4 minute read
Connecting to Creation: Lessons from our Native American Neighbors
from Koinonikos
“We tell the children when you see Red Mountain, you’re home. This is your land, this is your home. The birds have told you this is your land. You have songs for all these mountains here.” — Gary Owens, Piipaash/Tohono O’odham,
Connecting to Creation
Lessons from Our Native American Neighbors
by Maureen Rojas
When it comes to caring for God’s sacred creation, we have much to learn from our Native American neighbors. Those of us residing in the Valley of the Sun are living with people who have deep ancestral ties to this land and their people.
O’odham and Piipaash of the Sonoran Desert and Rivers
For thousands of years, the O’odham people inhabited a huge area from north of Phoenix, south to Sonora in Mexico, west to the Gulf of California, and east to the San Pedro River.
The Tohono O’odham (of the desert) were named Papago by Europeans. Historically, they moved between winter “well” villages in the foothills and summer “field” villages at the mouth of streams. The closely related Akimel O’odham (river people, called Pima by the Spanish) farmed in their traditional lands along the Gila River.
The Piipaash people (Maricopa) originally lived along the lower Gila and Colorado Rivers and migrated toward the Pima villages in 1825. By 1870, Anglo farmers drawing water from the Gila River left too little for them to live on, so some O’odham and Piipaash moved to farm along the Salt River.
Although the tribes speak different dialects of an Uto-Aztecan based language, they share cultural values. Today they are divided into four federally recognized tribes: The Tohono O’odham Nation (which is the second largest reservation in Arizona with 28,000 members), the Gila River Indian Community, the Ak-Chin Indian Community, and the Salt River Indian Community. A relationship to the landscape is paramount in their cultural and spiritual beliefs. O’odham mythology tells that the land was given to them by Elder Brother to live on when the earth was created. They thrived by living not only on, but with the desert and its plants and animal life.

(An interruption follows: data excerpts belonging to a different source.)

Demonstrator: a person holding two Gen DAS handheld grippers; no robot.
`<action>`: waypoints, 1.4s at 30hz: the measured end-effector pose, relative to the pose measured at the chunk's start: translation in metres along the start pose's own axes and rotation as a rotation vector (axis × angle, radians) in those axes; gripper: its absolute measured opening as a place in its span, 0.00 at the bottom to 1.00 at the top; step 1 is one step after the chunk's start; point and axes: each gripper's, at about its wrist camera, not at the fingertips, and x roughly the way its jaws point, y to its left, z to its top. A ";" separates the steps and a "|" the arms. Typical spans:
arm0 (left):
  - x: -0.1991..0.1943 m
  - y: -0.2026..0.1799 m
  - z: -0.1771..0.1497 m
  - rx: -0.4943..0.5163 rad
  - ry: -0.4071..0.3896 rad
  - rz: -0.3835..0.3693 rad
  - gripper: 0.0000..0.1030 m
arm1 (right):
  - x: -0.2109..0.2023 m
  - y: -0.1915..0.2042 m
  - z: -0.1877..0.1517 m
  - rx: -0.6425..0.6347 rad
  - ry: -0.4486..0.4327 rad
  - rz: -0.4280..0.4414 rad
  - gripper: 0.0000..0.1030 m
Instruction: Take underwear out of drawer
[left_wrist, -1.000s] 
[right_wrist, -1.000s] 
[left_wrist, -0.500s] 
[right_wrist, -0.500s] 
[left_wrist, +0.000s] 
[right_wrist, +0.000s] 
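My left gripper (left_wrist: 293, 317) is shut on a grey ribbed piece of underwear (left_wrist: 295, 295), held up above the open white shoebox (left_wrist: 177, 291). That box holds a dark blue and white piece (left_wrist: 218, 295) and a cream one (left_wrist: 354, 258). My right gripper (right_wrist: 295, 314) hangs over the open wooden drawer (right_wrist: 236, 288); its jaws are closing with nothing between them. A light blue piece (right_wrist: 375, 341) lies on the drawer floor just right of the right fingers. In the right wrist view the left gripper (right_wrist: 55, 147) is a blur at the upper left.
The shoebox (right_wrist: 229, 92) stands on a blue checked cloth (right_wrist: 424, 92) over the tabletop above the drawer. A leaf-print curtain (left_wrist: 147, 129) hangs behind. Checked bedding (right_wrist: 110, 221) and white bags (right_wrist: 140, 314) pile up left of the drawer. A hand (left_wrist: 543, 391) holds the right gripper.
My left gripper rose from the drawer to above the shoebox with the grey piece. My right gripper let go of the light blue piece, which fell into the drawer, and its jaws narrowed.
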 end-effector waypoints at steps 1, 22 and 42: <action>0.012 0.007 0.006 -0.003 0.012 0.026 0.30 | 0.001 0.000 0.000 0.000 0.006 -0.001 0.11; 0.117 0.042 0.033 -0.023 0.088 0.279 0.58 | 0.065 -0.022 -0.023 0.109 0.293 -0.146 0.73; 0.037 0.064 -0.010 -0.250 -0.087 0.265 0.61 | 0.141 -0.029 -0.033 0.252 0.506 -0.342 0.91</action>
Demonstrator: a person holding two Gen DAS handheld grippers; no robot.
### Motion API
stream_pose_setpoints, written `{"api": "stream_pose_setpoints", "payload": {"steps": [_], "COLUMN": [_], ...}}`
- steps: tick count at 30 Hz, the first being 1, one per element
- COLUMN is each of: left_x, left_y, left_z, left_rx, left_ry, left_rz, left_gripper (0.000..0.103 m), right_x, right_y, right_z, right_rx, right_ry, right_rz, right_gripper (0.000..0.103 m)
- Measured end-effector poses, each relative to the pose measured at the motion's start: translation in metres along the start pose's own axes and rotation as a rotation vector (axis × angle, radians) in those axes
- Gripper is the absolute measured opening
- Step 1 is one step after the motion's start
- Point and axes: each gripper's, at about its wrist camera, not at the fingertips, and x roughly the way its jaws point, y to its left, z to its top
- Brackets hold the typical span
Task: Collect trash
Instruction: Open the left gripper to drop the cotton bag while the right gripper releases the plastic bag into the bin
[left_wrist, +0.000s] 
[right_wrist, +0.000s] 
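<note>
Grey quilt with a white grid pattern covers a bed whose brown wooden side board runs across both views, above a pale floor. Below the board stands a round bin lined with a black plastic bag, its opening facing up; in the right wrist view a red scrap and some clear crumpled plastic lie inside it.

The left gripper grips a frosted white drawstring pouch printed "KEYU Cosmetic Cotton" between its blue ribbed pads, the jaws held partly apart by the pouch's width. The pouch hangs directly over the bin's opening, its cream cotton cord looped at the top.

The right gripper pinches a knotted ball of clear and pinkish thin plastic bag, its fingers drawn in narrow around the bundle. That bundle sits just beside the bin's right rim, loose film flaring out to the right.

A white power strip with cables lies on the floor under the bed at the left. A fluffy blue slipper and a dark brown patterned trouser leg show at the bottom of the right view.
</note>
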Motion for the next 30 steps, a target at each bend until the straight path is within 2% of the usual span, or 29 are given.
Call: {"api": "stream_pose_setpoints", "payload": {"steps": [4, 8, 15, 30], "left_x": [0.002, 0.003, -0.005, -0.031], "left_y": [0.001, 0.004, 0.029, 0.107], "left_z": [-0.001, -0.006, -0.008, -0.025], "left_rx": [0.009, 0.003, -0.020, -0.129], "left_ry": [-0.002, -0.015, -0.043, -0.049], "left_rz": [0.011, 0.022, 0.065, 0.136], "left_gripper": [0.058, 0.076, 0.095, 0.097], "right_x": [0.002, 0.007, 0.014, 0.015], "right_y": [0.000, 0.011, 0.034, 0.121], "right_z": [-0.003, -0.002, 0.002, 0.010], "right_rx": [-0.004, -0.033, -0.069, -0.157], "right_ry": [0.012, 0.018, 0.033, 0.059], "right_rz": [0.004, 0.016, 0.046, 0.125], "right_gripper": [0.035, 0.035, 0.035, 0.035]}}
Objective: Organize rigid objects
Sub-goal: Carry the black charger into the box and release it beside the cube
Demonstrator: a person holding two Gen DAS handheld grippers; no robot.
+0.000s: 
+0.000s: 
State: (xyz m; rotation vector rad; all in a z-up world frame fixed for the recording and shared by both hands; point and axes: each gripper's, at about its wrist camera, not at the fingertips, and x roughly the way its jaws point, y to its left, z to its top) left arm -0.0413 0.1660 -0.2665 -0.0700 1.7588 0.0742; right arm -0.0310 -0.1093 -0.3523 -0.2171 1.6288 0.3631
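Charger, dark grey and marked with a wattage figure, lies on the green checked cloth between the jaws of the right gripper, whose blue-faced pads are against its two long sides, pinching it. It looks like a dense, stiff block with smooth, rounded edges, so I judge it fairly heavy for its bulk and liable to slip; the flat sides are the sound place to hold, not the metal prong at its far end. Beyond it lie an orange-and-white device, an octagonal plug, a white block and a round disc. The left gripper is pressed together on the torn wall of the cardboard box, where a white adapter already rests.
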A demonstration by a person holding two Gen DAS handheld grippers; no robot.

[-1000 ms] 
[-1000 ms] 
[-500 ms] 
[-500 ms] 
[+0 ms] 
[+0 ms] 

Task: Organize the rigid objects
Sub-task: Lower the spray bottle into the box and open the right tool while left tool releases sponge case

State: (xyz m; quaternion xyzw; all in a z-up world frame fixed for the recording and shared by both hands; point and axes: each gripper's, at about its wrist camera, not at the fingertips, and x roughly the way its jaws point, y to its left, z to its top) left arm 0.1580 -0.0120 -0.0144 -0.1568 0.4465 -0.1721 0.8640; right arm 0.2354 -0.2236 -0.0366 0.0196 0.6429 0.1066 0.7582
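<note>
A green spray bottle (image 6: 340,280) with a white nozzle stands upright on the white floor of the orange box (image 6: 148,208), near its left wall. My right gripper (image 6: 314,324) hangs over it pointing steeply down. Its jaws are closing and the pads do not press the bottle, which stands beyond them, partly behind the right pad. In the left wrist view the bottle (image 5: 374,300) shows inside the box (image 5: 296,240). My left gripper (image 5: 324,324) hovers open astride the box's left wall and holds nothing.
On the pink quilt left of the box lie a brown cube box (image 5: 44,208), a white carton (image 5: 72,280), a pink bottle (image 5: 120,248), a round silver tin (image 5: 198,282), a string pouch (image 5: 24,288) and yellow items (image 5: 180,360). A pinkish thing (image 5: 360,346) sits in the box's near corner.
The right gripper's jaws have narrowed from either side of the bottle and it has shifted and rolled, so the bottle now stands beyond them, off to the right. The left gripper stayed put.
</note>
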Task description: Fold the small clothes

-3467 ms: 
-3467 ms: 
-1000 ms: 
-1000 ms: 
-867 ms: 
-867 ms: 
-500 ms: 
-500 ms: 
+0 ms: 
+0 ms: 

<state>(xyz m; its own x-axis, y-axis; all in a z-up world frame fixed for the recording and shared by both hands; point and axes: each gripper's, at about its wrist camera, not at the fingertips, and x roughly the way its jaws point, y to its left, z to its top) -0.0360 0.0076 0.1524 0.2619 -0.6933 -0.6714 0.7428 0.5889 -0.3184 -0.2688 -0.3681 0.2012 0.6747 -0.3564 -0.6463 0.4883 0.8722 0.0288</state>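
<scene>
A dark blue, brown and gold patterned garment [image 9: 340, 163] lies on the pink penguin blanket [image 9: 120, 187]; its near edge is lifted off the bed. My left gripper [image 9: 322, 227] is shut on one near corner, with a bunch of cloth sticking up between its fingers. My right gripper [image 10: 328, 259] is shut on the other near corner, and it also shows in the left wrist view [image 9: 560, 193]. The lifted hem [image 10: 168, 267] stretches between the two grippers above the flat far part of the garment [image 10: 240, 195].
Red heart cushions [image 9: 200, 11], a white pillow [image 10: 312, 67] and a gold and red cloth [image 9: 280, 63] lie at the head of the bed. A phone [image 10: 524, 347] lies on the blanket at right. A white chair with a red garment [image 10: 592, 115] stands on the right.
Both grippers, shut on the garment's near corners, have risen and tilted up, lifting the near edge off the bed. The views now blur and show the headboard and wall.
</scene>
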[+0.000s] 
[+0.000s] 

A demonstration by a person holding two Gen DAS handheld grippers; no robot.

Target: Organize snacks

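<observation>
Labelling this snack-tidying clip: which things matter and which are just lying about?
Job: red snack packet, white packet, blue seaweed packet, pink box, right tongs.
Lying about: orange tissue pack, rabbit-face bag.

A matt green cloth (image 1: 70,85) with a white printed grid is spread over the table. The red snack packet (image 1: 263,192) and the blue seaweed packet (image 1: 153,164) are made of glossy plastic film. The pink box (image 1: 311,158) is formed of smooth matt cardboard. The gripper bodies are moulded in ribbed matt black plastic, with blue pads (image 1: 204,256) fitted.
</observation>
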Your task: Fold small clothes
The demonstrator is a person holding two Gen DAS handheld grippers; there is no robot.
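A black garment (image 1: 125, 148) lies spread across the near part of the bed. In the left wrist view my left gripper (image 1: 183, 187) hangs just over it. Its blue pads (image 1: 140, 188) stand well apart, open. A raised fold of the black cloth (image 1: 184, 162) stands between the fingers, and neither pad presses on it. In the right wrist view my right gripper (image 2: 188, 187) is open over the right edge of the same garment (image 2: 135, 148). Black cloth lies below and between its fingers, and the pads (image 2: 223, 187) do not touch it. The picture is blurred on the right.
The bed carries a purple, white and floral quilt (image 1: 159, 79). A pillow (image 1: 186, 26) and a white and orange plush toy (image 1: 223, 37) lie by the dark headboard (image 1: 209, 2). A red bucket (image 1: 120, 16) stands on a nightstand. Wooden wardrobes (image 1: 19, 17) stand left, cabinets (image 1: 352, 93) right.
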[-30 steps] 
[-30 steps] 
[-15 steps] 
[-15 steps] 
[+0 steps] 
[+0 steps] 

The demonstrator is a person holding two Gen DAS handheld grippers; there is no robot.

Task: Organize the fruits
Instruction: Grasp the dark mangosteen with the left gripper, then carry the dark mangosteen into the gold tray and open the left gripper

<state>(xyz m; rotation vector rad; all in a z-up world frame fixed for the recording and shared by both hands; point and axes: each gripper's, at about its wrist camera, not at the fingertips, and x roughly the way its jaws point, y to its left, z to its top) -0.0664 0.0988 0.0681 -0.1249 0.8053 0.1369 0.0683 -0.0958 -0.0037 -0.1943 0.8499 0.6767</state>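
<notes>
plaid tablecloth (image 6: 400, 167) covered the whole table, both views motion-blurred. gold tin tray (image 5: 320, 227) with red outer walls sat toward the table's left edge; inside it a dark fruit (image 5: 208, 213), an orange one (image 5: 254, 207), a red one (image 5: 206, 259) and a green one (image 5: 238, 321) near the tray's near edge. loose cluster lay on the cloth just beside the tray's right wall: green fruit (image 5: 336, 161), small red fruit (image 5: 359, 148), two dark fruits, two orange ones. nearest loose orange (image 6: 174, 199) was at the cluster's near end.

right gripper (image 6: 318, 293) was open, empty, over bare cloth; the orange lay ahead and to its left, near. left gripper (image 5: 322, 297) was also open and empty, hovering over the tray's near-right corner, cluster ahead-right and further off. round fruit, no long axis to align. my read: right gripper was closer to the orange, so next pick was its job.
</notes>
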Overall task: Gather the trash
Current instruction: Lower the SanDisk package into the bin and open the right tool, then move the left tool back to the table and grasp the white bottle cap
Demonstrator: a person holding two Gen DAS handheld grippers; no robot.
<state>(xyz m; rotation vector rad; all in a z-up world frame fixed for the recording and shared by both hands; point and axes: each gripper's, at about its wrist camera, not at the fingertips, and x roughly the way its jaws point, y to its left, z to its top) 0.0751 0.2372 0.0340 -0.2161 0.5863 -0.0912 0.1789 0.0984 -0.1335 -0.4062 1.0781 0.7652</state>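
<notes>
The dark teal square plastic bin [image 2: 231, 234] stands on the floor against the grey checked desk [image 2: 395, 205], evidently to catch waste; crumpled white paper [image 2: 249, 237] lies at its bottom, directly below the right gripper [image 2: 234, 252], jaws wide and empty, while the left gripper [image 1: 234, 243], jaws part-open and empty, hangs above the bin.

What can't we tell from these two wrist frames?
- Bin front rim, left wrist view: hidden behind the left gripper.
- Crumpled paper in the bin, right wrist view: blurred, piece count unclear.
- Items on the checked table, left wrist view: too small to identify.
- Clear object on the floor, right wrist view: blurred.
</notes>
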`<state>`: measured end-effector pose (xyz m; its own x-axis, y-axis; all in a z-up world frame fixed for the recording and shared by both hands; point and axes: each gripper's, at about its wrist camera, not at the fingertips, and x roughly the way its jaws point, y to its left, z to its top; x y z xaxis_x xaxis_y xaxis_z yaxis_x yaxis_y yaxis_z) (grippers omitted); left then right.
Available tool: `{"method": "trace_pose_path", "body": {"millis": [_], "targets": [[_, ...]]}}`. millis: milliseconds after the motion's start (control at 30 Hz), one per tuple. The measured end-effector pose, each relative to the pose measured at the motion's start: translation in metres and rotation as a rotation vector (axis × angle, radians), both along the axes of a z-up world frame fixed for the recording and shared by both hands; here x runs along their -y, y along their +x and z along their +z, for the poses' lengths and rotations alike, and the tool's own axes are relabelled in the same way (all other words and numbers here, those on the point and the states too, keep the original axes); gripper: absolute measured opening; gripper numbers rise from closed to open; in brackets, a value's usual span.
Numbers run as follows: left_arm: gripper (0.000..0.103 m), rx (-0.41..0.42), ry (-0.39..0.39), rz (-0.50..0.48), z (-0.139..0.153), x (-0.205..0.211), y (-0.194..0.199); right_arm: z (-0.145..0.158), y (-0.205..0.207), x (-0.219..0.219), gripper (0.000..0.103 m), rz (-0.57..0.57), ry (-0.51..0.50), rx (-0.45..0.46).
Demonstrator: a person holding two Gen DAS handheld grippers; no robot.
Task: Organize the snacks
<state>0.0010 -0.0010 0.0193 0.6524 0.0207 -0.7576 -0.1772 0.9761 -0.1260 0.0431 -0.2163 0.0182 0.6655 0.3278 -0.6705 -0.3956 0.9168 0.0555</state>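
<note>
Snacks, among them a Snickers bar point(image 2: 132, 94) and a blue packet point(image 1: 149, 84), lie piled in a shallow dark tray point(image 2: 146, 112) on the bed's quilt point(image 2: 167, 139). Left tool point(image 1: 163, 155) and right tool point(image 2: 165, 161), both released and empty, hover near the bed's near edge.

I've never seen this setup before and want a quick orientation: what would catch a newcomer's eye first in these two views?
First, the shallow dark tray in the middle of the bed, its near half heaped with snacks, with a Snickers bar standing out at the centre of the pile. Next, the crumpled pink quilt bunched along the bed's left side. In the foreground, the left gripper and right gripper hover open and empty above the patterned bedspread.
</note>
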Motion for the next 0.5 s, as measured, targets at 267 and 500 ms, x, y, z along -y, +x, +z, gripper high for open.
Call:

Pascua Yaqui Tribe Blends Christianity with Ancestral Beliefs
Our closest neighbors – the Pascua Yaquis of Guadalupe -- are more recent inhabitants of Arizona with deep roots to ancestral lands along the Yaqui River in the Sonoran Desert of Mexico, where the Yaqui people survived centuries of war to retain their land. By 1910, thousands had been enslaved and deported to the Yucatan plantations. A thousand or more fled to the U.S. where they found work in agriculture or the railroads.
Mexico recognized their land claims in 1937, creating the Yaqui Indigenous Zone, where the Sonoran Yaqui continue as farmers and ranchers. In the U.S., the Yaqui became a federally recognized tribe in 1978. Today Guadalupe is one of four Arizona Yaqui communities.
Yaqui culture blends Christianity with Yaqui spirituality in the hope for a better view of the world and morality. One symbol of Yaqui spirituality is the deer, and the deer dancer portrays the people’s connection to nature.

Arizona is home to 21 tribal nations. Dayspring joins their commitment to honoring God’s sacred creation and protecting all the people and life inhabiting our beautiful earth.